Act II: Helping Others: Mack Exilus (M.A. Counseling Psychology)
“African-American adolescents face a great deal of adversity yet are currently underserved by mental health care,” says Mack Exilus, who graduated on May 17 with a master’s degree in Counseling & Clinical Psychology.
Exilus speaks from firsthand experience. After emigrating from Haiti, his parents struggled to get a foothold in America. His father drove a cab, his mother worked as a home health aide, and Exilus also worked many low-paying jobs to help the family make ends meet.
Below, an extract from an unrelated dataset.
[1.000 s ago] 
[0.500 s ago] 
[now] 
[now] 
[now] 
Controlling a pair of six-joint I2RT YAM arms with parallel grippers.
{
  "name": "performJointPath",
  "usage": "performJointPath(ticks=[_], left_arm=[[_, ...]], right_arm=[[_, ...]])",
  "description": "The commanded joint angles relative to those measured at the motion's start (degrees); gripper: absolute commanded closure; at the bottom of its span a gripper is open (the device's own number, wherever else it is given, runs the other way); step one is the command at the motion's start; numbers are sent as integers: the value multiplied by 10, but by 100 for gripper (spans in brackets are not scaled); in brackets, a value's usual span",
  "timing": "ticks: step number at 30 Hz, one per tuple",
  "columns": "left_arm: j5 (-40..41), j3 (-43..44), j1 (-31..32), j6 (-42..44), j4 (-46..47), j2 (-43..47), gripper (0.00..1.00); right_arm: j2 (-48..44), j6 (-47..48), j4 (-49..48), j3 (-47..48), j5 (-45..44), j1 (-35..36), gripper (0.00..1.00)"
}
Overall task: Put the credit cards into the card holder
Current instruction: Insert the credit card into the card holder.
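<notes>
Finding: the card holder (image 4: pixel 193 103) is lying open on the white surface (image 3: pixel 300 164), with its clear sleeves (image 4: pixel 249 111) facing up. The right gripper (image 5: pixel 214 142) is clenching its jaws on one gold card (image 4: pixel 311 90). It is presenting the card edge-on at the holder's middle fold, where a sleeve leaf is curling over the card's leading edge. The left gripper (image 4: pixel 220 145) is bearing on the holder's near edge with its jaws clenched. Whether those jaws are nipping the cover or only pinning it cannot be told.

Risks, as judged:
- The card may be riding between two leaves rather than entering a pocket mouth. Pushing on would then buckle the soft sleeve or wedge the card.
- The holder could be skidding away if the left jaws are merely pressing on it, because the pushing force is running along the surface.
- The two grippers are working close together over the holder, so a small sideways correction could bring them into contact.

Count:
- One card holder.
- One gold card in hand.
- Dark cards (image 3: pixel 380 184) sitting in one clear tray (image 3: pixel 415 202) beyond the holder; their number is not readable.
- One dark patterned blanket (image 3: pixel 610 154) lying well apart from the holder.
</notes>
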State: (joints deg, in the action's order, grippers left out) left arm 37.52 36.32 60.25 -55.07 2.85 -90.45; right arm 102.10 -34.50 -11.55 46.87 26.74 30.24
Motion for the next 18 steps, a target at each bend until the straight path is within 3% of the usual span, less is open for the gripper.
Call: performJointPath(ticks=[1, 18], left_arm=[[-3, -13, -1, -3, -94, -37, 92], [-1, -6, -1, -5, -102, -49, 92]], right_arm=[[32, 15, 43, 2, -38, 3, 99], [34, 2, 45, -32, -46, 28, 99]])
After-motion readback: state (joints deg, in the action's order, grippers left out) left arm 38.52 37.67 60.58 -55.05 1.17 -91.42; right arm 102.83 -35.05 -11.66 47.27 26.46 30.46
Then, when he was 25, his mother died, a wrenching ordeal that he credits therapy with helping him survive. The experience helped him understand the stigma that much of the African American community attaches to seeking mental health care. Most African Americans of all ages don’t seek mental health services, he says, so their depression frequently goes undiagnosed and untreated. And even when they do seek mental health treatment, they attend fewer sessions and are more likely than white patients to end treatment prematurely.
“African Americans suffer more psychological distress because of their experiences with racism, discrimination, prejudice, poverty, and violence and many have fewer psychological and financial resources for coping with these stresses,” Exilus says. “These are key factors in my wanting to help adolescent.”
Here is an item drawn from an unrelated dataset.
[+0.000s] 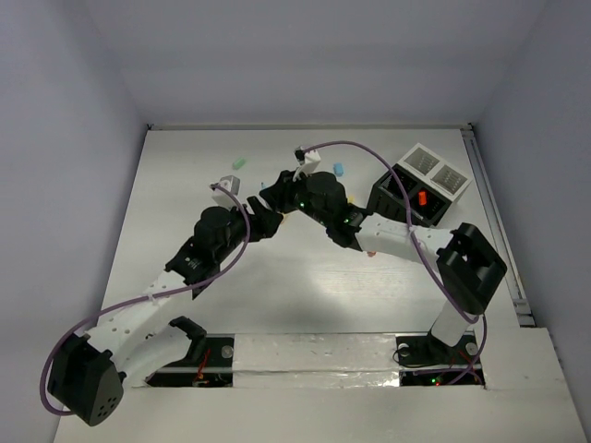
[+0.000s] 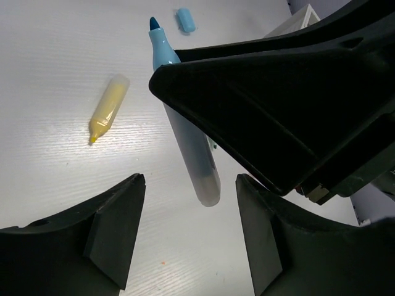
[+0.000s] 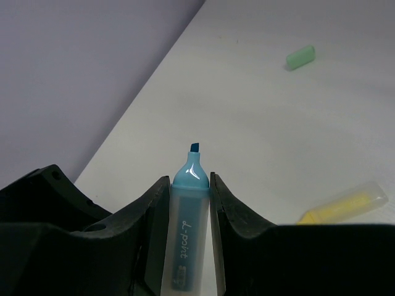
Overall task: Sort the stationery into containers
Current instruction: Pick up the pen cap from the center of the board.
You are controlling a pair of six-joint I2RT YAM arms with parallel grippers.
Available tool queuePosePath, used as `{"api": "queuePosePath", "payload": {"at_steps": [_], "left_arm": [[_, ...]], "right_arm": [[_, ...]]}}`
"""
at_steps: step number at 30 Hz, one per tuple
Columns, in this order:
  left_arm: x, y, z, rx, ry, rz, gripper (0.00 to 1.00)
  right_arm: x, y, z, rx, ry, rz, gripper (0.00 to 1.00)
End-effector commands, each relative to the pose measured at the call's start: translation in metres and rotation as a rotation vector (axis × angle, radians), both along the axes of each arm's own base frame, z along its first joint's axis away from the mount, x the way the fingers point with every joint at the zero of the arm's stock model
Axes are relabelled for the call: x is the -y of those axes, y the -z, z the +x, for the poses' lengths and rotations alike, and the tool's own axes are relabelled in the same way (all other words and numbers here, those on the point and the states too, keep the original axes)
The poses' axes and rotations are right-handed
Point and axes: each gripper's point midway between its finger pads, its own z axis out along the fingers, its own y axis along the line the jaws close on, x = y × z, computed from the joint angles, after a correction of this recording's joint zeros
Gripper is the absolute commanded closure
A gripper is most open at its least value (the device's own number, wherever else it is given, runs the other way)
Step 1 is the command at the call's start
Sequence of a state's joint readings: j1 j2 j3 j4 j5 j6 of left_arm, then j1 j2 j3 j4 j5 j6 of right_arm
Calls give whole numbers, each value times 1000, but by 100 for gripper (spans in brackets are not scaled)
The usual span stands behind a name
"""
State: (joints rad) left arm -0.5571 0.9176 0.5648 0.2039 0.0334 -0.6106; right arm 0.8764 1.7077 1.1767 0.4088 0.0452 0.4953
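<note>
1. A white table [image 1: 305,295] stands between pale grey walls, and both arms reach toward its middle.
2. The right gripper [image 3: 189,184] is clenched on a blue highlighter [image 3: 188,237]. Its fingers press both sides of the barrel, and the uncapped chisel tip pokes out past them.
3. The left gripper [image 2: 188,240] is spread wide and holds nothing. The highlighter's blunt rear end lies just ahead of the gap between its fingers.
4. A yellow marker [image 2: 108,108] lies on the table beside the highlighter, apart from it.
5. A small blue block [image 2: 186,20] sits just past the highlighter's tip. A mint green block [image 3: 300,57] lies farther beyond the tip, well apart.
6. Seen from above, the black box [image 1: 383,196] stands well to the right of the highlighter, with an orange item [image 1: 422,197] in one compartment. The white tray [image 1: 434,168] is joined to the box on its far side.
</note>
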Motion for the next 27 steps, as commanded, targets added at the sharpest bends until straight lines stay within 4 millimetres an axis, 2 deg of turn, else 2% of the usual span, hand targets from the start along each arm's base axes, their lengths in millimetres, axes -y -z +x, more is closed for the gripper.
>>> {"api": "queuePosePath", "payload": {"at_steps": [1,2,5,9,11,16,20,24,27], "left_arm": [[5,-30,13,105,-21,-70,43],[6,-29,14,104,-21,-69,43],[6,-28,15,113,-20,-66,58],[10,-29,15,129,-9,-69,65],[4,-27,18,135,-43,-59,69],[6,-27,17,141,-34,-67,84],[6,-27,15,141,-24,-69,100],[2,-25,9,149,-19,-57,100],[3,-14,-3,145,24,-57,100]], "right_arm": [[-4,-24,-11,34,-38,72,77],[-5,-24,-11,28,-43,75,77],[-7,-23,-11,19,-46,82,77],[-12,-20,-18,1,-92,92,77],[-13,-18,-20,-9,-102,94,77],[-14,-16,-22,-21,-108,103,77],[-15,-17,-23,-25,-114,110,77],[-8,-21,-17,-18,-89,104,75],[9,-26,-5,-23,-67,111,61]]}}
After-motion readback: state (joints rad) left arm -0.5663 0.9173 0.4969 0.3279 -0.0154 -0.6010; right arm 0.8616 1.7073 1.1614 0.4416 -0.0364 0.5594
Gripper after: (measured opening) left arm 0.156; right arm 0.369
He brings an interesting resume to that calling, including studying theater at LaGuardia Community College; working as a teaching artist for ENACT, a nonprofit that uses actors to dramatize the emotional problems facing students in city schools; and managing a retail store called the New York Running Company. He was working at the latter when one day Alison Desir (M.A. ’16), founder of Harlem Run, a collective of runners passionate about running and community, stopped in to buy shoes. The two became friendly, and Desir went to see Exilus perform.
“I was truly moved by his raw talent and dynamism,” Desir says,” and I have had the opportunity to hear Mr. Exilus speak passionately about the way in which he sees theater as a vehicle to connect with inner-city youth and allow them a safe space to be emotionally present and vulnerable.”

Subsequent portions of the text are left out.